Prologue
Les deux hommes avaient fini de creuser. Dans une grande solennité, ils installèrent délicatement la dépouille tout au fond puis y déposèrent le collier que toujours il portait.
Puis ils se recueillirent avant de prononcer des paroles douces et rythmées. Comme une mélopée lancinante. Leur peuple avait pour coutume d’accompagner les défunts dans l’au-delà sur ces chants traditionnels.
Un petit attroupement s’était formé autour de cette modeste cérémonie.
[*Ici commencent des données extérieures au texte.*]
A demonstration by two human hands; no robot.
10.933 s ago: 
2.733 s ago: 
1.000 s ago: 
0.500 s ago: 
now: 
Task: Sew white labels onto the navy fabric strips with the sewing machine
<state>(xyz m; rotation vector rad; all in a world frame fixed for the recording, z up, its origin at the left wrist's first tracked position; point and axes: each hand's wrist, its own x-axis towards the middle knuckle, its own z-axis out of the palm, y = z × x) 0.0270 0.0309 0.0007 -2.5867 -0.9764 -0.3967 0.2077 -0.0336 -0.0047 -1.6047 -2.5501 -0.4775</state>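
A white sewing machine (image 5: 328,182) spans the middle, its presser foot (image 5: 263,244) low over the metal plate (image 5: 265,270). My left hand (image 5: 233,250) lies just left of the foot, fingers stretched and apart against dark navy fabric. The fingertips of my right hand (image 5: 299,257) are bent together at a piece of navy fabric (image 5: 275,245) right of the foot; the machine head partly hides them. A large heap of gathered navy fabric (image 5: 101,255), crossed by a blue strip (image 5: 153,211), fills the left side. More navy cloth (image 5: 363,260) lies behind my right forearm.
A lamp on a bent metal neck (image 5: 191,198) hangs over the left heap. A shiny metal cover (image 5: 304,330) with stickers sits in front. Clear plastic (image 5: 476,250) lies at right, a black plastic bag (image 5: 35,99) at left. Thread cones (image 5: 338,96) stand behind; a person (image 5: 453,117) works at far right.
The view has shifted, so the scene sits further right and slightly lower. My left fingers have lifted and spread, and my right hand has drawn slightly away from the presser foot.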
Ces hommes et femmes étaient âgés pour la plupart ; ils observaient la scène à distance, silencieux, en signe de respect. Puis au moment du chant ils joignirent leurs mains en croix sur le torse et baissèrent la tête, c’était leur manière de rendre hommage au disparu.
Par pudeur, Gvär retenait ses larmes. Il savait que c’était la dernière fois qu’il voyait Chinook. Même mort l’animal était encore présent. Dès le lendemain son absence s’en ferait ressentir, durement.
Thoron à ses côtés avait les yeux fermés. Il repensait à tout ce qu’ils avaient accompli tous les trois, ensemble, toujours unis, par monts et par vaux, qu’il vente ou qu’il neige. Chinook n’était pas son chien, pourtant l’animal avait ressenti instinctivement le lien fraternel qui unit les deux hommes.
Dans la douleur, Gvär était perdu dans ses pensées, il imaginait le moment où son fils Cléac’h apprendrait la disparition de son compagnon à quatre pattes. Ce serait plus qu’un déchirement. Il se demandait comment il lui annoncerait la terrible nouvelle. Il avait le temps d’y penser et de s’y préparer. Il savait qu’il ne reverrait pas Cléac’h avant des lunes.
Les deux compagnons firent signe aux badauds qui étaient encore là de les laisser seuls. Le petit groupe s’en alla. Thoron et Gvär se serrèrent dans les bras, puis échangèrent quelques mots pour se réconforter mutuellement. C’est les yeux mouillés qu’ils se tournèrent vers l’horizon.
Ils étaient postés sur un promontoire. Leurs silhouettes se détachaient sur le ciel orangé.
Au loin le soleil se couchait. Sur la mer.